#### What you are asked to do:
All that should be output is the block of lines below from the line with "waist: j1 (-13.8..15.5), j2" to the line with "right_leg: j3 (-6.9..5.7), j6", both included, exactly as written.

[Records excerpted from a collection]
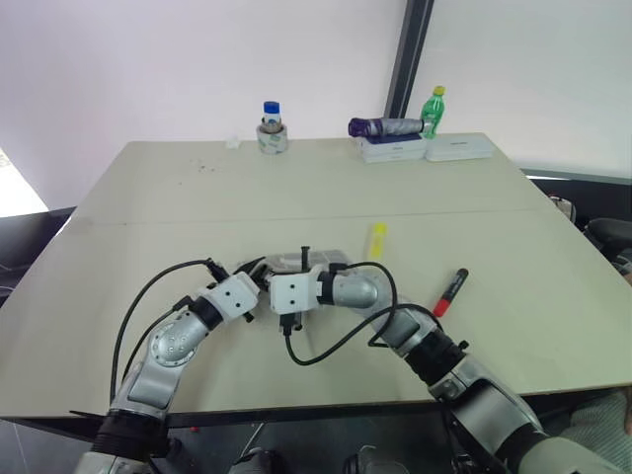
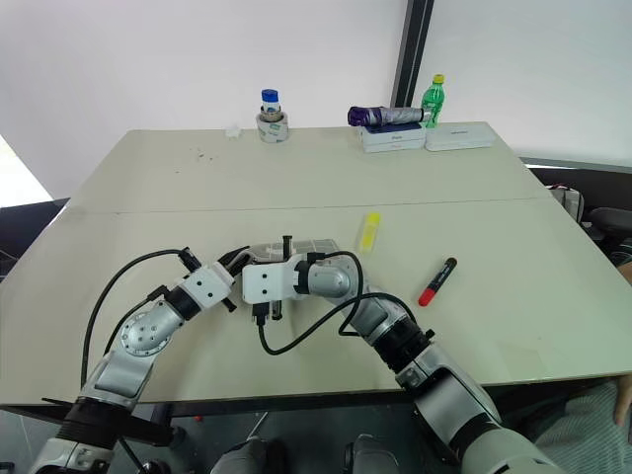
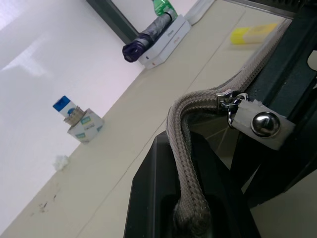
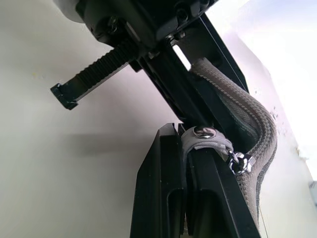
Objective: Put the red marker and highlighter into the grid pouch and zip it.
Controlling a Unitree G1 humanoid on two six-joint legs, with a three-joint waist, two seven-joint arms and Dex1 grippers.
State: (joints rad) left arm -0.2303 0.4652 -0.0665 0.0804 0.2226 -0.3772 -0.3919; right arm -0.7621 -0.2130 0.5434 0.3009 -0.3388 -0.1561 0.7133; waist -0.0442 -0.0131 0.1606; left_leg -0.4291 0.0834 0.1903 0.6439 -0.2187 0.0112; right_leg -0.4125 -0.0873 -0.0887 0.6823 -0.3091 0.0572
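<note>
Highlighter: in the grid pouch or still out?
Out: the highlighter lies on the bare table, beyond the grid pouch.

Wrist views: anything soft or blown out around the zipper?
Left wrist view: zipper pull sharp, with a glare spot on its metal stud; highlighter behind is soft. Right wrist view: the pull tab is crisp, the upper right corner washed out bright.
</note>
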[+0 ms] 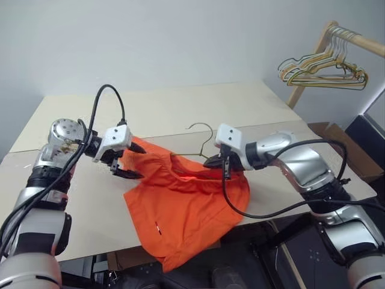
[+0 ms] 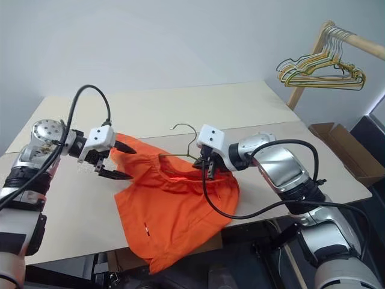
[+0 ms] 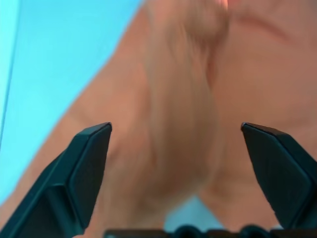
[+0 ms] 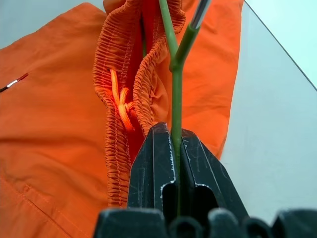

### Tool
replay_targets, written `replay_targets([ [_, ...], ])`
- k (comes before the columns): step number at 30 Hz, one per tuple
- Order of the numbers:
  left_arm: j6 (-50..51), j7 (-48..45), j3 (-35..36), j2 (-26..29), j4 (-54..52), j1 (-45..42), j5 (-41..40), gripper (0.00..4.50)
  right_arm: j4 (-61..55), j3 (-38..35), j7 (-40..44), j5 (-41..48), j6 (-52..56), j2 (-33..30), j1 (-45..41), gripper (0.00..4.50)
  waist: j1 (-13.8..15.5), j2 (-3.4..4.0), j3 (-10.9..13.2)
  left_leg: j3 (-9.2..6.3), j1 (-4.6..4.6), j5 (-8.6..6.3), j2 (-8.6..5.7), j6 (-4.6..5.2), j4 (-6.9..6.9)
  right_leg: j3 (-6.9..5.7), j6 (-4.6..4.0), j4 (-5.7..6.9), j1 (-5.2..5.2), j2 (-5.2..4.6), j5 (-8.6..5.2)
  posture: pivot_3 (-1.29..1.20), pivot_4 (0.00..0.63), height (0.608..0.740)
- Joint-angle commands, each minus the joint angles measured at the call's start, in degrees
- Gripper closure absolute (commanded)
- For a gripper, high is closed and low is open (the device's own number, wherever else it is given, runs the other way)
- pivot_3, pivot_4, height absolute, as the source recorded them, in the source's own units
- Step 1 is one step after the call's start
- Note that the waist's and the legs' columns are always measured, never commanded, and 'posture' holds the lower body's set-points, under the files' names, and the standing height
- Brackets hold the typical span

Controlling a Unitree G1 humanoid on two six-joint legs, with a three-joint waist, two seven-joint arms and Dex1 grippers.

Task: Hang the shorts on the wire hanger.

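A pale beige desk (image 1: 180, 111) carries the orange shorts (image 1: 186, 211), which lie spread near its front edge, one leg drooping over that edge. The wire hanger (image 1: 201, 144) sits partly tucked into the shorts' waistband, its hook above the desk.

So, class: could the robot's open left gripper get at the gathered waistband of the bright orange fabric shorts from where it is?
Probably yes. The left gripper hangs open at the edge of the orange shorts, with nothing between them; the right gripper is shut on the thin wire hanger, away from that side.
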Motion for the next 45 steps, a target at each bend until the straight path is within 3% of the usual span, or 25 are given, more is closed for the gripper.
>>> replay_targets([
  [1,-4.0,3.4,-0.5,-0.3,2.8,-1.2,2.8,1.03,-2.2,-2.9,0.6,0.2,-0.8,-0.6,-0.3,4.5,0.0,0.0,0.0,0.0,0.0,0.0,0.0,0.0,0.0,0.0,0.0,0.0,0.0,0.0,0.0,-0.17,0.0,0.74],
  [12,-4.8,8.1,1.4,-1.8,7.1,-5.1,3.8,4.43,-4.3,-3.1,1.6,-0.4,-0.6,-2.2,1.9,4.5,0.0,0.0,0.0,-0.01,-0.03,-0.01,0.0,0.01,0.0,-0.03,0.0,-0.01,-0.01,-0.01,0.0,-0.17,0.0,0.74],
  [13,-4.8,8.0,1.4,-1.6,7.3,-5.4,3.8,4.48,-4.2,-2.9,1.6,-0.6,-0.7,-2.4,2.1,4.5,0.0,0.0,0.0,-0.01,-0.03,-0.01,0.0,0.01,0.0,-0.02,0.0,-0.01,-0.01,-0.01,0.0,-0.17,0.0,0.74],
  [24,-3.1,5.3,3.4,-0.3,7.6,-6.5,2.3,4.48,-4.7,0.0,1.8,-6.0,-2.1,-4.8,4.4,4.5,0.0,0.0,0.0,-0.01,-0.03,-0.01,0.0,0.01,0.0,-0.02,0.01,-0.02,-0.01,-0.01,-0.01,-0.16,0.0,0.74],
  [32,-3.5,6.2,3.5,-0.7,7.9,-5.9,2.5,4.48,-5.8,-1.4,3.5,-5.7,-1.1,-6.7,5.2,4.5,0.0,0.0,0.0,-0.02,-0.03,-0.01,-0.01,0.01,0.01,-0.02,0.01,-0.03,-0.01,-0.01,-0.01,-0.17,0.0,0.74],
  [37,-4.7,5.7,2.6,-1.5,6.1,-4.1,2.5,4.48,-5.7,-4.8,2.6,-1.9,4.5,-4.0,2.3,4.5,0.0,0.0,0.0,-0.01,-0.03,-0.01,-0.01,0.01,0.0,-0.02,0.01,-0.03,0.0,-0.01,-0.01,-0.17,0.0,0.74],
  [41,-3.4,3.6,2.3,-2.8,2.9,-2.4,1.3,3.68,-6.7,-6.1,2.8,0.5,9.0,-3.2,-0.8,4.5,-0.1,0.0,0.0,0.01,0.01,0.0,0.01,0.0,0.0,0.0,0.01,0.03,-0.01,0.0,-0.01,-0.17,0.0,0.74],
  [45,-3.7,0.8,3.6,-2.4,1.1,-3.9,-0.7,2.34,-7.7,-4.9,3.7,1.1,12.3,-4.2,-3.5,4.5,0.0,0.0,0.0,0.0,-0.02,0.0,0.0,0.01,0.0,-0.02,0.01,-0.01,-0.01,-0.01,-0.01,-0.18,0.0,0.74],
])
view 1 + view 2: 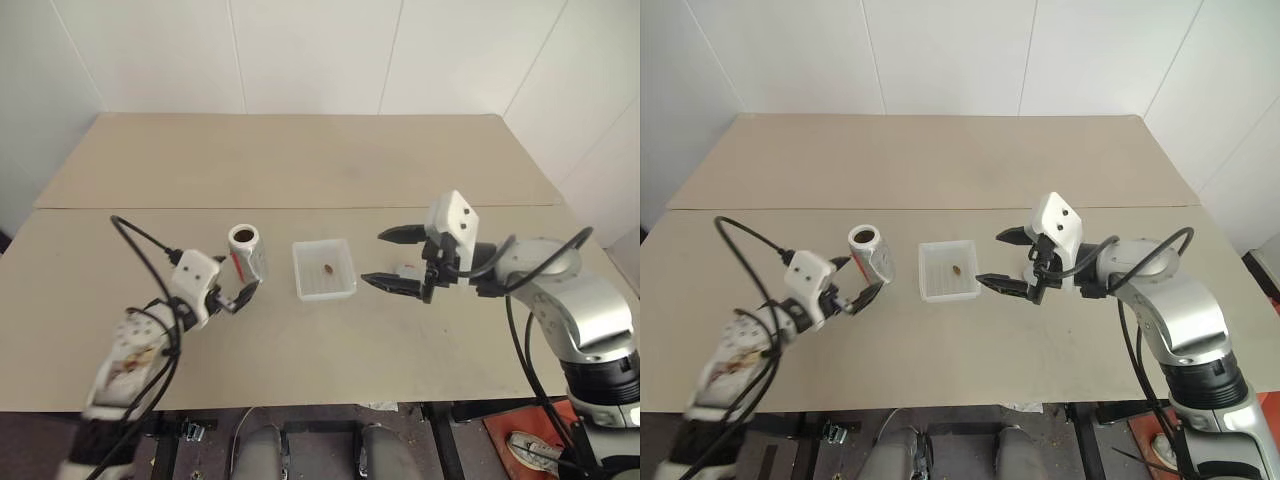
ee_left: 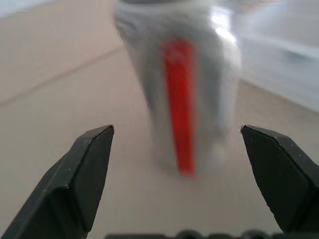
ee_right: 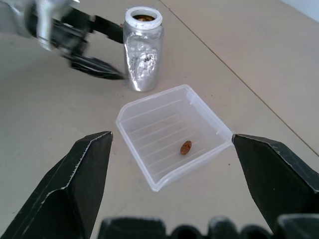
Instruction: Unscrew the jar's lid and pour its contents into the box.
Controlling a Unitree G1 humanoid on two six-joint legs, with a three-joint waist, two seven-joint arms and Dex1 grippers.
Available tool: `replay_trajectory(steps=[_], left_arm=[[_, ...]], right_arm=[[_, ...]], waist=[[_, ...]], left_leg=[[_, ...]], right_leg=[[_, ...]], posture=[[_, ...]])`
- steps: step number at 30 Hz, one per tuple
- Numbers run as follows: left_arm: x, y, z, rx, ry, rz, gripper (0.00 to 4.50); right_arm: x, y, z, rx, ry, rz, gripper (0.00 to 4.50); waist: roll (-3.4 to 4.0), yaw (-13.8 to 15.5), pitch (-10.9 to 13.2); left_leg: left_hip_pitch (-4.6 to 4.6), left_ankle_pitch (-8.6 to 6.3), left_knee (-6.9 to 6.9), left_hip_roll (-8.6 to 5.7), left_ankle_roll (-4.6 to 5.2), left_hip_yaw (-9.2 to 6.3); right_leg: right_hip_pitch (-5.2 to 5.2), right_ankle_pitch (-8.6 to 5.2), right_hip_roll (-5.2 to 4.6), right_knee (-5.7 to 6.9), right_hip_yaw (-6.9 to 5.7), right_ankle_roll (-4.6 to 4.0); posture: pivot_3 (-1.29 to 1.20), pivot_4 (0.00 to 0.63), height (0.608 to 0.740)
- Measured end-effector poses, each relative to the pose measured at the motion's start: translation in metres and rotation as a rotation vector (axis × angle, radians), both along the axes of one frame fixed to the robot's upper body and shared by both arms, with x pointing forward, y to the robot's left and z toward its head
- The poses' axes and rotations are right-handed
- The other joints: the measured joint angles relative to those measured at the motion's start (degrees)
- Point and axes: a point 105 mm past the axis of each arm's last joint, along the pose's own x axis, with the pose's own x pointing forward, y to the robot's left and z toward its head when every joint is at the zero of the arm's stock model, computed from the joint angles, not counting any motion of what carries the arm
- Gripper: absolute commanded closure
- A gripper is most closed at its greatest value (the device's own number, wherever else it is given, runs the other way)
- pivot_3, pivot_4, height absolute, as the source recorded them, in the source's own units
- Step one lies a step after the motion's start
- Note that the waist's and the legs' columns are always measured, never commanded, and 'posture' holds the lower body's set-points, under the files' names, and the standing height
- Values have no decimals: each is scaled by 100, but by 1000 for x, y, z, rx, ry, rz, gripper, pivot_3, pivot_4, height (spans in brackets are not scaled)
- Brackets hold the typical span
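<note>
1. Left gripper (image 1: 240, 294) sits low over the table, black fingers spread wide, nothing between them.
2. Left arm reaches in from the lower left, wrist angled toward the middle.
3. Right gripper (image 1: 392, 258) hovers higher, fingers parted wide and empty.
4. Right arm bends in from the right edge, wrist turned inward.

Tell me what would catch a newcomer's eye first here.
The open silvery jar with its red stripe stands upright on the table, its lid off. Beside it sits the translucent box with one small brown piece inside. An open gripper flanks each: left gripper by the jar, right gripper by the box.
</note>
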Motion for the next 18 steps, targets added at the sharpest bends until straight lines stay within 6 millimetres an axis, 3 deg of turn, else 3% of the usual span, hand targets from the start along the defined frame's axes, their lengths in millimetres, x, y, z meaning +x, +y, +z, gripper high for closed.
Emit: replay_trajectory(steps=[4,7,10,14,18], left_arm=[[-44,5,19,-19,70,-134,68],[-77,10,51,-56,57,-271,68],[-95,19,83,-46,-9,-360,68],[-102,21,93,22,-43,-439,68],[-91,23,93,14,-64,-427,68]], right_arm=[[-4,-14,-8,-14,36,-27,0],[-7,-33,-12,-43,60,-61,0],[-11,-46,-11,-41,70,-61,0],[-13,-59,-14,-21,73,-59,0],[-16,-62,-23,-5,104,-67,0]], waist=[[1,29,0],[3,30,0],[6,39,-2],[8,44,-2],[8,52,-2]], left_leg=[[11,0,-1,-2,0,-22],[15,0,0,-2,-1,-27],[22,2,0,-1,-4,-25],[64,2,-3,-1,-5,13],[74,3,-5,2,-7,15]], right_leg=[[3,-2,-6,0,1,-3],[5,-9,-6,0,-1,-13],[10,-25,0,1,-1,-37],[48,-35,3,-4,1,-45],[58,-35,4,-3,3,-46]], posture=[[0,150,740],[0,150,740],[0,150,740],[0,150,740],[0,150,740]])
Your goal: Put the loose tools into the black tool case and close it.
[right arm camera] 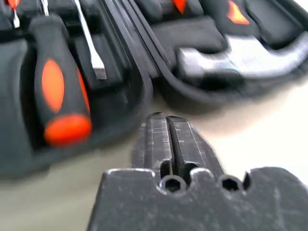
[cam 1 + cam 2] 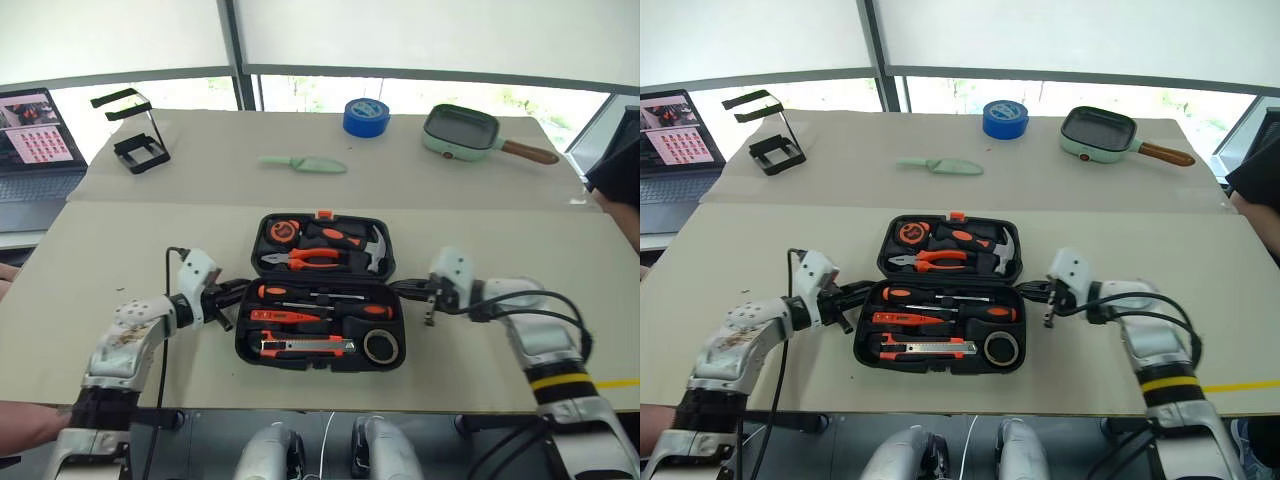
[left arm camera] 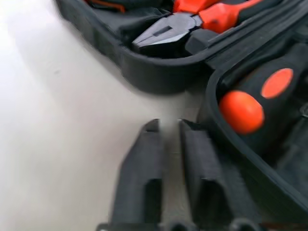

#### Your solution:
  waist: j1 (-13.8..15.5), j2 (-3.4..4.0), j3 (-10.9..13.2)
  left_leg: j3 (-9.2..6.3), j1 (-4.6..4.6), j5 (-8.6..6.3), j2 (-8.6..5.7), j6 (-4.6..5.2), j4 (-6.9..6.9)
  right_leg: j3 (-6.9..5.7), j6 (-4.6..4.0), j4 (-5.7..6.9), j1 (-5.2..5.2), j2 (-5.2..4.6), j5 (-8.6..5.2)

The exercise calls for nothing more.